This exercise calls for every line of the data below with the string "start" in it.

--- --- ---

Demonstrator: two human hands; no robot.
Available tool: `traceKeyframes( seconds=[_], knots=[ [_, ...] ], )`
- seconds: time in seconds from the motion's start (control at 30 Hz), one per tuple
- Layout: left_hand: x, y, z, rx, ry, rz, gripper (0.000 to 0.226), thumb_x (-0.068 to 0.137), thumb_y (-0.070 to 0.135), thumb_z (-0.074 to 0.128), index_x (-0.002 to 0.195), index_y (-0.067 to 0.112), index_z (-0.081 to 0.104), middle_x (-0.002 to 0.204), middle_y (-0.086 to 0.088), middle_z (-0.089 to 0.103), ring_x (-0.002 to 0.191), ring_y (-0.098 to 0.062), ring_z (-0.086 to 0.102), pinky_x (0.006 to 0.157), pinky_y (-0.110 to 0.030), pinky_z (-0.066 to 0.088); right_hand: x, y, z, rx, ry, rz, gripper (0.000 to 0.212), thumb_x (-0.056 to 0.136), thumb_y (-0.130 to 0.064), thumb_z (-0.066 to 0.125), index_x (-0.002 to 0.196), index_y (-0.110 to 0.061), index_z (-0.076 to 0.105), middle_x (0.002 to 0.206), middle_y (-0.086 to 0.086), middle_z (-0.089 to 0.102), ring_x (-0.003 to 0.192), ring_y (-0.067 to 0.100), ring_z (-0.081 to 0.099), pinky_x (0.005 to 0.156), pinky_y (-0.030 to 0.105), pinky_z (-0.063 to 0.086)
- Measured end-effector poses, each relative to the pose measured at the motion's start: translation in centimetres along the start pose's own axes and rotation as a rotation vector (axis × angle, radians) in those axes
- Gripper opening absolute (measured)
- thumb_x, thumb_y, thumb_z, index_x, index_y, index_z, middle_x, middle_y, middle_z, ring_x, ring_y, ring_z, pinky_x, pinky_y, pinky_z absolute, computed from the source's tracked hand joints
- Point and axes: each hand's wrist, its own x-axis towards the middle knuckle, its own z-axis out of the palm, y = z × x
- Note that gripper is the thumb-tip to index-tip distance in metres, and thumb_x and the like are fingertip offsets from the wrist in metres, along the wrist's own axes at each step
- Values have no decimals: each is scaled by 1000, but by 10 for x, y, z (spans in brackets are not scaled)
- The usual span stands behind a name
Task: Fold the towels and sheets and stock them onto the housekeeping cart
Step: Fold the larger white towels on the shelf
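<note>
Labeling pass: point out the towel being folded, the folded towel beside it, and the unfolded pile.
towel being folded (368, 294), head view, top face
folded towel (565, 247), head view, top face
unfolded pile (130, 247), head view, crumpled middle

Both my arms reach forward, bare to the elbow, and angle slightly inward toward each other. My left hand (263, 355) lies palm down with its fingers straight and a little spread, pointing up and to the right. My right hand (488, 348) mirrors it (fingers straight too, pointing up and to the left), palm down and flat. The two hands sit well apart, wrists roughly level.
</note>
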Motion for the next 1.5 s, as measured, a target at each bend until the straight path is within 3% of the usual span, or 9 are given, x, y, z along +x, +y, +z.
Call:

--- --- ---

▶ Response box
- seconds: time in seconds from the motion's start (control at 30 Hz), one per tuple
- Measured end-effector poses, each relative to the pose measured at the motion's start: translation in centimetres along the start pose's own axes and rotation as a rotation vector (axis × angle, radians) in those axes

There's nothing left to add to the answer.